Alaska’s lone House representative on Wednesday became the longest-serving Republican in Congress ever.
At 46 years of service, Rep. Don Young surpassed Rep. Joe Cannon of Illinois, who ended his nearly half-century career shortly after World War I, Young’s office said.
The record for Young is another title in a long list of accomplishments for the brash but effective 85-year-old, known for his lack of political tact and ability to cross party lines.
“When you think about the legislative accomplishments for Alaska, there’s really nothing that Don didn’t lead on in the House,” said Sen. Lisa Murkowski, R-Alaska, in a statement.
That includes the bill authorizing the 800-mile trans-Alaska pipeline in 1973, Young’s first year in office, and the 2017 law that opened the Arctic National Wildlife Refuge to drilling, she said.
“He’s been involved with all of it,” Murkowski said in a video address.
In a video posted to YouTube on Wednesday, Young said his favorite memories of his career include the day he was sworn in, “which seems like yesterday,” and “helping people.”
“This is probably the best elective job one can have in Alaska," Young said in the video. "I’ve enjoyed every moment of it, and it’s hard work, but it’s rewarding work. And what else can a person ask for?”
He also described reaching the milestone Wednesday as “a great honor.”
Roll Call said Young reached the record Tuesday, and noted that at least 75 current House members hadn’t been born when Young first arrived in D.C.
The House historian has said the record will be broken Wednesday, Young’s office said.
And after 24 straight election wins notched in November, Young shows no signs of letting up.
“He says he’ll keep serving as long as he feels he can do the job,” said Zack Brown, his spokesman.

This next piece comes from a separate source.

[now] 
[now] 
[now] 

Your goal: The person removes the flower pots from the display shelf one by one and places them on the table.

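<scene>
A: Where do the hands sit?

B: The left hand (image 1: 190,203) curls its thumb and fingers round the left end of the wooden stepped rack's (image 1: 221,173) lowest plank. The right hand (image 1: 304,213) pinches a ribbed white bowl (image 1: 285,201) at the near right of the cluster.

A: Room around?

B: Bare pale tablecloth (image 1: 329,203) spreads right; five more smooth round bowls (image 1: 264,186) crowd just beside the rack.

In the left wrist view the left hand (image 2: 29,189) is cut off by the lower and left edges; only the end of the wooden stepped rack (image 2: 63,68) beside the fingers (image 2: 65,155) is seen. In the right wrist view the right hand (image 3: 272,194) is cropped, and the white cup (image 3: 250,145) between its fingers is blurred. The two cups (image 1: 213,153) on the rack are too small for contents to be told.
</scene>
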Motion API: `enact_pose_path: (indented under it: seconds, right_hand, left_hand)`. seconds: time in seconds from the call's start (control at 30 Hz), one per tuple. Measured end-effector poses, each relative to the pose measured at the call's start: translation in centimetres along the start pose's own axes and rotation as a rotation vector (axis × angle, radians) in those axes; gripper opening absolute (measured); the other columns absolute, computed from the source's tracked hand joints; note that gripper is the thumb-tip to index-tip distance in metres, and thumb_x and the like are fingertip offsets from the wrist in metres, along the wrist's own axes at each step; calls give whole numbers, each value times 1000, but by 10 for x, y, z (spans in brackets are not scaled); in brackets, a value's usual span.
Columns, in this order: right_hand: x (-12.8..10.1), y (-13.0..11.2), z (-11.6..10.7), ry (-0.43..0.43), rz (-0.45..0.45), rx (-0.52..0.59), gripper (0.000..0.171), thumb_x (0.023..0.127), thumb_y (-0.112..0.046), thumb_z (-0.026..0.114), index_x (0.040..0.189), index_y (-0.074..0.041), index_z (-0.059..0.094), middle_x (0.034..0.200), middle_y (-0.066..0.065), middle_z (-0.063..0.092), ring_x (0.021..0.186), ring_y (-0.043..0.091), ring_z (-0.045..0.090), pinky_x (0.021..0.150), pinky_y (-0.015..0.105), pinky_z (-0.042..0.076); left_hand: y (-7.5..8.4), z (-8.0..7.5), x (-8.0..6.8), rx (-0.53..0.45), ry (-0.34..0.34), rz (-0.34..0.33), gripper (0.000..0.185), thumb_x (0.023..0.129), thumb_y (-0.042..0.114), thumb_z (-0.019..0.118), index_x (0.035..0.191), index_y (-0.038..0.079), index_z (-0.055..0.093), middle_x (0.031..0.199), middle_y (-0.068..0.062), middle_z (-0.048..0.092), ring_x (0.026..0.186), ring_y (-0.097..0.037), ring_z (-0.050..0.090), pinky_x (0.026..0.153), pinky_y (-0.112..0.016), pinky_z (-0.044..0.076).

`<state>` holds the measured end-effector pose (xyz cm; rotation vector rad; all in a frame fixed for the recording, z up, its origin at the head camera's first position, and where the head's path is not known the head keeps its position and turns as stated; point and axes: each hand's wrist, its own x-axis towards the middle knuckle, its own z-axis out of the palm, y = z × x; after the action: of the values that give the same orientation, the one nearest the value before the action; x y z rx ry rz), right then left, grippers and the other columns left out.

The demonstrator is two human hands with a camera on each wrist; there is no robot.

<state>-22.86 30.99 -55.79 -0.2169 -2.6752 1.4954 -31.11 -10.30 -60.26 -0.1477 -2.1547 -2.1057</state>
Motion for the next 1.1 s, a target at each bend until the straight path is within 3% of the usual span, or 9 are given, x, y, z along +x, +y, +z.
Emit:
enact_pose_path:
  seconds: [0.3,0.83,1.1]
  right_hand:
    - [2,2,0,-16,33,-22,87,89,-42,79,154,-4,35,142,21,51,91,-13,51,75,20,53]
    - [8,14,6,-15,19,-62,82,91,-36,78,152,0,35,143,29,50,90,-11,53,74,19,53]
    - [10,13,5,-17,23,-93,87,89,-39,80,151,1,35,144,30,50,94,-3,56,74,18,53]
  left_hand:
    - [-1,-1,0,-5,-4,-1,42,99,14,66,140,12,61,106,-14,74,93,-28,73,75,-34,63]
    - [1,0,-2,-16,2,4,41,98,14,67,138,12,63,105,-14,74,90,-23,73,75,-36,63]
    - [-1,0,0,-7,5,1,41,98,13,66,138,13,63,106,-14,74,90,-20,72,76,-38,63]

Persistence isn’t Young’s only trait. The Center for Effective Lawmaking recently named him the most effective member of Congress for his ability to shepherd his legislation across the finish line. The last two years, he sponsored 62 measures, five of which became law, the center said.
“Young has long been known for advancing legislation on behalf of Alaska and of Native Alaskans, and such considerations were featured again here among the laws he advanced,” the center said.
“That (honor) is especially impressive given that he’s not part of the House leadership or chairing a committee,” Brown said.
Young became dean of the House in January 2018, after becoming the chamber’s longest currently serving member.
He has a long way before he catches the longest-serving congressman ever. Rep. John Dingell, a Democrat, represented Michigan for 59 years. He died Feb. 7 at 92, after retiring in 2015.
Young has survived serious setbacks, including ethics investigations and having to pay $60,000 after a committee’s finding that he accepted improper gifts, including hunting and fishing trips.
A gun-rights advocate, he once asked how many Jews were “put into the ovens” during the Holocaust because they were unarmed. He called California farm workers “wetbacks.” He was caught on camera twisting the wrist of a congressional staffer.
But he has steadily put forth bills. He’s sponsored 1,110 pieces of legislation and co-sponsored 5,634, according to congress.gov.
In 2015, The Washington Post ranked Young among the most effective members of Congress, saying “he continues to be a strong advocate for his home state of Alaska.”